There isn't a trick in the racketeering bag that the military gang is blind to. It has its "finger men" to point out enemies, its "muscle men" to destroy enemies, its "brain men" to plan war preparations, and a "Big Boss" Super-Nationalistic-Capitalism.
It may seem odd for me, a military man to adopt such a comparison.
Truthfulness compels me to. I spent thirty- three years and four months in active military service as a member of this country's most agile military force, the Marine Corps. I served in all commissioned ranks from Second Lieutenant to Major-General. And during that period, I spent most of my time being a high class muscle- man for Big Business, for Wall Street and for the Bankers. In short, I was a racketeer, a gangster for capitalism.
I suspected I was just part of a racket at the time. Now I am sure of it. Like all the members of the military profession, I never had a thought of my own until I left the service. My mental faculties remained in suspended animation while I obeyed the orders of higher-ups. This is typical with everyone in the military service.
I helped make Mexico, especially Tampico, safe for American oil interests in 1914. I helped make Haiti and Cuba a decent place for the National City Bank boys to collect revenues in. I helped in the raping of half a dozen Central American republics for the benefits of Wall Street. The record of racketeering is long. I helped purify Nicaragua for the international banking house of Brown Brothers in 1909-1912 (where have I heard that name before?). I brought light to the Dominican Republic for American sugar interests in 1916. In China I helped to see to it that Standard Oil went its way unmolested.
During those years, I had, as the boys in the back room would say, a swell racket. Looking back on it, I feel that I could have given Al Capone a few hints.
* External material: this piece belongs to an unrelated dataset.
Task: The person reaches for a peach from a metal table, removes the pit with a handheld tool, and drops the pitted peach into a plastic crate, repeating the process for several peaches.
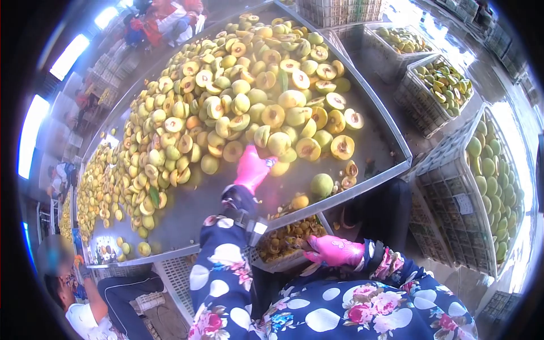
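My left hand, in a pink glove, reaches to the near edge of a heap of yellow-green stone fruit, many pieces cut in half with brown centres. Its fingers are closed against a fruit piece; other fruit partly hides the fingertips. Lower right, my right hand, also pink-gloved, is held with curled fingers beside a crate of brownish fruit scraps. What those fingers hold, if anything, I cannot make out. One whole green fruit lies on the metal table, right of my left hand.
A raised metal rim borders the table. At right stands a large crate of green fruit; farther back are crates of cut fruit. Another person sits at lower left, and people in red are at the far end.
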A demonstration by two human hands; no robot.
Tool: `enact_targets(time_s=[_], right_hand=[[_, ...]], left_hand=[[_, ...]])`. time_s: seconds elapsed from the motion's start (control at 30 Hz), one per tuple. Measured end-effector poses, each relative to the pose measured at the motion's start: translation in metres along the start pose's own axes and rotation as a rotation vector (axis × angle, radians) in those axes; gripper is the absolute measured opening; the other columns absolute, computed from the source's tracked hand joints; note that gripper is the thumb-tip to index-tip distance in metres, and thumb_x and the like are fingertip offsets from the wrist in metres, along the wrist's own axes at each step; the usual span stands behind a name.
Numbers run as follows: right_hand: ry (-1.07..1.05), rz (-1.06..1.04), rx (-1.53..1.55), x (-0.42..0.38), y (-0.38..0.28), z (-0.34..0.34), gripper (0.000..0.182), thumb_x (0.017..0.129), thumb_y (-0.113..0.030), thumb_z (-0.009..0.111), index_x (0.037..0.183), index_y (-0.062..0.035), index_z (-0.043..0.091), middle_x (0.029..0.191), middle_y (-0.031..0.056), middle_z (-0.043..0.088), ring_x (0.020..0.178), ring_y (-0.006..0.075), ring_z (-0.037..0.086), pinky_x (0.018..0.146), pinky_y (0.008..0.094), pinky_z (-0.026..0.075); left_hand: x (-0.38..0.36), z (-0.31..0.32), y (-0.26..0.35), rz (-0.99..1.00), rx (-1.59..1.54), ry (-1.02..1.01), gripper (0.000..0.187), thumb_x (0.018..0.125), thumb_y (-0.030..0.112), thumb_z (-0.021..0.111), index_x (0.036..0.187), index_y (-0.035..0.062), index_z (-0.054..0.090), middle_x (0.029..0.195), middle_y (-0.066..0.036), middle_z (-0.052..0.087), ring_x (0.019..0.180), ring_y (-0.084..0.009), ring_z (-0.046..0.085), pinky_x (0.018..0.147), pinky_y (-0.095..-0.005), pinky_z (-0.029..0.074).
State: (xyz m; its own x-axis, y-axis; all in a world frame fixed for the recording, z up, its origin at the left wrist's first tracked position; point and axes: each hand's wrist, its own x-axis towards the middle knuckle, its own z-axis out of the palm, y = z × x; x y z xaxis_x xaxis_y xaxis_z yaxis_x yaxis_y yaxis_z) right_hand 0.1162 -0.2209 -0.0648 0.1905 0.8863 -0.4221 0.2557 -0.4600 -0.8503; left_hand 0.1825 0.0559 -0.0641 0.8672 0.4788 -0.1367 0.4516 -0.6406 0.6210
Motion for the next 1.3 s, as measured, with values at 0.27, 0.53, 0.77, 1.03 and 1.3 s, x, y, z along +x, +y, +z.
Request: enact_targets(time_s=[0.27,0.53,0.77,1.03,1.3], right_hand=[[-0.059,0.004,0.618,-0.012,-0.026,-0.017,0.023,0.093,-0.028,0.051,0.097,-0.0055,0.048,0.064,-0.0024,0.048,0.051,0.0049,0.044,0.046,0.022,0.037],[0.087,-0.071,0.468,-0.001,-0.068,-0.019,0.026,0.093,-0.025,0.052,0.108,-0.0036,0.047,0.069,-0.0003,0.051,0.054,0.0065,0.048,0.05,0.0218,0.04],[0.251,-0.177,0.197,0.0,-0.076,-0.001,0.027,0.089,-0.021,0.056,0.102,0.0013,0.047,0.079,0.0229,0.059,0.076,0.0412,0.059,0.063,0.0396,0.046],[0.324,-0.154,0.075,0.0,-0.078,0.008,0.029,0.089,-0.021,0.054,0.102,0.0035,0.045,0.082,0.0248,0.059,0.081,0.0429,0.059,0.065,0.0433,0.046],[0.226,-0.19,0.066,0.007,-0.062,0.014,0.023,0.089,-0.014,0.052,0.102,0.0028,0.043,0.083,0.0224,0.059,0.083,0.0407,0.06,0.067,0.0414,0.045]], left_hand=[[-0.058,-0.028,-0.028,-0.195,-1.535,-0.352,0.04,0.092,0.024,0.05,0.124,0.0002,0.047,0.116,-0.021,0.056,0.102,-0.033,0.058,0.081,-0.0442,0.05],[-0.161,-0.036,0.0,-0.422,-1.706,-0.144,0.042,0.097,0.033,0.042,0.121,-0.0008,0.048,0.113,-0.021,0.057,0.097,-0.0341,0.058,0.081,-0.0421,0.051],[-0.193,-0.029,0.019,-0.387,-1.68,-0.041,0.038,0.098,0.028,0.042,0.121,-0.0014,0.05,0.111,-0.017,0.058,0.1,-0.0257,0.059,0.084,-0.0353,0.051],[-0.205,-0.02,0.03,-0.328,-1.707,0.078,0.035,0.097,0.025,0.045,0.119,-0.0016,0.05,0.111,-0.017,0.058,0.1,-0.0246,0.058,0.084,-0.034,0.05],[-0.207,-0.008,0.027,-0.31,-1.603,0.139,0.031,0.095,0.026,0.049,0.11,-0.0004,0.053,0.103,-0.016,0.06,0.087,-0.0231,0.06,0.075,-0.0331,0.052]])
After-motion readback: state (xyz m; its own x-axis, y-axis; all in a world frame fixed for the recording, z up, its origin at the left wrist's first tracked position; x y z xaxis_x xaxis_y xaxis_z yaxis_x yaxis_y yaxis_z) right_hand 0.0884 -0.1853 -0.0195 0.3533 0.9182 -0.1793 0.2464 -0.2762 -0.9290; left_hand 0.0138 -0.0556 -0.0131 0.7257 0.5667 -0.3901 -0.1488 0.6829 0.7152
The best he could do was to operate his racket in three districts. I operated on three continents.
Speaking of Stiglitz, during the Bush administration (I have missed Stiglitz’s criticism of American military spending since Obama has been president) he said that the wars in Iraq and Afghanistan are financed entirely by borrowing which will have to be repaid by future generations, and that 40% of this borrowing is from foreign countries. According to Stiglitz, the current wars are the first since the American Revolution in which the United States is dependent on foreign countries for economic support. If this is correct, it seems to me to mean that the United States is in such dire financial condition that it cannot independently engage in military action that the American government officially says is necessary for defense of our vital interests, but it is probably just another benign benefit of globalization that I am too naïve to appreciate.